Industry figures: Bernhard Grob

Leaving Switzerland in 1986 to join Edale was to enter a new industry that was in its infancy, dynamic with huge potential. Jeff Lane, then owner of Edale, offered me the role of European sales and marketing manager with the aim to raise the then 5 percent export rate of its flexo presses by using my Swiss export experience and languages. This figure rose to 80 percent export sales some years later.
Bernhard Grob, former co-owner and MD of Edale

By the end of 1987 I became co-owner and managing director through Butterfly Holding which took over Edale and is still involved in the company today.

Travelling and exhibiting around the world in these early years meant getting orders for flexo presses from the booths, sometimes with cash deposit in a plastic bag; unimaginable today.

Letterpress was the dominant printing process, with flexo gradually coming to life. Half-tone printing was making slow progress towards the end of the 1980s due to developments in pre-press and photopolymer plates. UV flexo inks started to make an impact on flexo print quality and color strength, becoming a real competitor to the then undisputed letterpress print quality. Label buyers at that time specified the printing process, representing a major challenge for flexo.

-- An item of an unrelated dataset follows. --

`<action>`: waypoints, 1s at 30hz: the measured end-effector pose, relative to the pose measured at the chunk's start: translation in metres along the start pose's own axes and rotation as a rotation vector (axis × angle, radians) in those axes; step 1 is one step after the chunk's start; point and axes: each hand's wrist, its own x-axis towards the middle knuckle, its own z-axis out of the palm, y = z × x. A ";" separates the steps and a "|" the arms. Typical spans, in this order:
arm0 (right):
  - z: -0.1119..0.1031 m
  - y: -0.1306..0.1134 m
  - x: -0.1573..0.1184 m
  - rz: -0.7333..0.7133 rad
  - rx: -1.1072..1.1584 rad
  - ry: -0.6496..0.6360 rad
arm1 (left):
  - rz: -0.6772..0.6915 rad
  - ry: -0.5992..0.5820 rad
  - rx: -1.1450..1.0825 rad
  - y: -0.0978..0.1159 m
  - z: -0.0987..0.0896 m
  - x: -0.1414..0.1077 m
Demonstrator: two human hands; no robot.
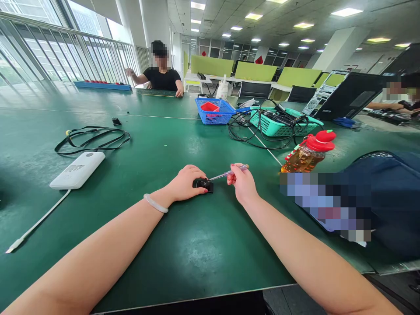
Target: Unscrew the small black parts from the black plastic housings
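Note:
A small black rectangular part [210, 189] rests on the green table [193, 245] in front of me. My left hand [187, 183] is closed on it from the left, thumb at the near side and fingers over the far side, hiding part of it. In my right hand [242, 181] is a screwdriver [225, 175] with a clear purplish handle, pinched between thumb and fingers. Its shaft slants down to the left, and the tip meets the top of the black part. What lies exactly under the tip is too small to tell.
Left lie a white power bank [78, 169] and a looped black cable [93, 139]. Ahead are a blue basket [215, 118] and a green basket [278, 127] of cables. A red-capped bottle [305, 153] and dark fabric [393, 201] lie right. A person [164, 78] sits opposite.

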 end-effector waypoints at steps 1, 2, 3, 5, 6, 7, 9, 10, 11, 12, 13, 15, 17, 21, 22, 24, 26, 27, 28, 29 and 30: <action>0.000 0.000 0.000 0.000 0.006 -0.008 | 0.007 -0.007 -0.004 0.000 0.000 0.000; 0.001 0.000 0.000 0.001 0.012 -0.017 | 0.015 -0.014 -0.009 0.001 0.000 0.000; 0.001 0.001 0.000 0.007 0.018 -0.029 | 0.025 -0.021 -0.014 0.001 0.000 0.000; 0.002 0.001 0.000 0.033 0.029 -0.057 | 0.046 -0.036 -0.024 0.001 0.000 -0.001; 0.002 0.001 -0.001 0.050 0.034 -0.071 | 0.058 -0.041 -0.028 0.001 0.000 -0.001; 0.002 0.001 -0.001 0.066 0.037 -0.081 | 0.069 -0.046 -0.032 0.001 0.000 -0.001; 0.002 0.001 0.000 0.084 0.046 -0.085 | 0.087 -0.050 -0.040 0.001 0.000 -0.001; 0.002 0.001 0.000 0.086 0.052 -0.082 | 0.092 -0.050 -0.044 0.002 0.000 -0.001; 0.001 0.002 0.000 0.086 0.058 -0.078 | 0.096 -0.049 -0.047 0.002 0.000 -0.001; 0.001 0.002 0.001 0.087 0.065 -0.074 | 0.097 -0.049 -0.048 0.002 -0.001 -0.001; 0.000 0.003 0.002 0.091 0.072 -0.073 | 0.097 -0.049 -0.049 0.002 -0.001 -0.001; 0.000 0.004 0.004 0.099 0.081 -0.076 | 0.094 -0.049 -0.049 0.003 -0.001 -0.001; -0.001 0.005 0.005 0.101 0.083 -0.078 | 0.090 -0.047 -0.049 0.002 0.000 -0.001; -0.001 0.005 0.005 0.104 0.101 -0.094 | 0.090 -0.044 -0.041 0.003 0.000 -0.001; -0.001 0.005 0.005 0.110 0.109 -0.100 | 0.092 -0.045 -0.036 0.003 0.000 -0.001; -0.001 0.005 0.005 0.119 0.121 -0.109 | 0.097 -0.047 -0.027 0.004 0.000 -0.001; -0.001 0.004 0.005 0.120 0.126 -0.106 | 0.099 -0.044 -0.018 0.004 -0.001 -0.001; -0.002 0.004 0.005 0.117 0.128 -0.103 | 0.099 -0.043 -0.013 0.005 -0.001 -0.001; -0.002 0.003 0.005 0.113 0.129 -0.096 | 0.098 -0.044 -0.008 0.005 -0.001 -0.001; -0.002 0.003 0.006 0.107 0.127 -0.088 | 0.097 -0.045 -0.005 0.005 -0.001 -0.001; -0.003 0.002 0.006 0.100 0.122 -0.080 | 0.095 -0.046 -0.004 0.005 -0.001 -0.001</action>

Computer-aided roll label printing technology (magnetography) was introduced in the mid-1980s. Who would have thought that it would take many more years until digital printing became a real alternative to conventional?

Industrialized countries saw annual growth rates in double digits, with self-adhesive label printers and suppliers achieving profit margins one can only dream of today.

Emerging countries were very much at the beginning, and the end of the Soviet Union created new opportunities. I was privileged to have appointed the Vienna-based Man Roland agent Brueder Henn in 1987, who already had representations in each country within the USSR, which meant a tremendous head-start in what are now central and eastern European countries. 

Self-adhesive labels were at that time unknown in Russia. During an exhibition in Moscow, the police visited our stand and told us not to give self-adhesive labels to visitors, because they stuck them onto shop windows and lamp posts. Packaging was in greater demand, then labels as food packaging replaced unprinted packaging from the communist times. This demanded wider label presses than the then-common 180/250mm width machines. Edale spotted an opportunity and became the first flexo press manufacturer to launch 510mm-wide packaging and folding carton flexo presses. No surprise then that the company became the number one press supplier in Russia/CIS during the 1990s. 

Second generation businesses, amalgamation and M&A opportunities have changed the landscape of the label industry and will continue to do so. However, compared to the traditional sheet-fed offset industry, the label and packaging sector is still growing and developing. It continues to be an attractive industry to be involved in and remains innovative and dynamic in its response to much shorter product and technology life cycles.

Personal relationships 
I first met Mike Fairley during the Finat congress in Dubrovnic in 1987. I remember his words of advice and the many introductions to key players of that time. 

Edale’s sales director Arthur Oakley was an early supporter of L&L and Labelexpo.

My first Labelexpo was at the Rogier Centre in Brussels in 1987, occupying just one hall. In return, Mike supported an Edale in-house seminar in 1989, giving a presentation on the global opportunities the label industry presented at the time. 

Another memorable event was the first Labelexpo in Singapore, showing flexo presses running solid and magnetic rotary dies, both unavailable in Asia at that time where flat-bed die-cutting was the norm. The same applied to flexo – letterpress dominated in Asia – hence Mike and I gave presentations at the first Finat seminar alongside the exhibition. 

Mike and I shared a belief in the importance of branching into emerging markets and we both attended many conferences giving presentations, visiting companies and promoting the label industry. As a Finat board member, I opened Labelexpo Russia in 2004 alongside Tarsus MD Douglas Emslie. Judging the World Label Awards competition in Tokyo in 1991 with Ron Spring, Dale Bunnell and other key players was another emerging market promotional event. 

It is a great tribute to Mike that he has established the L&L brand globally, with suppliers, converters and end users benefiting from the many events and publications it provides.

Bernhard Grob, former co-owner and managing director of Edale, now MD of BMGrobConsulting, looks back at his time in the narrow web industry.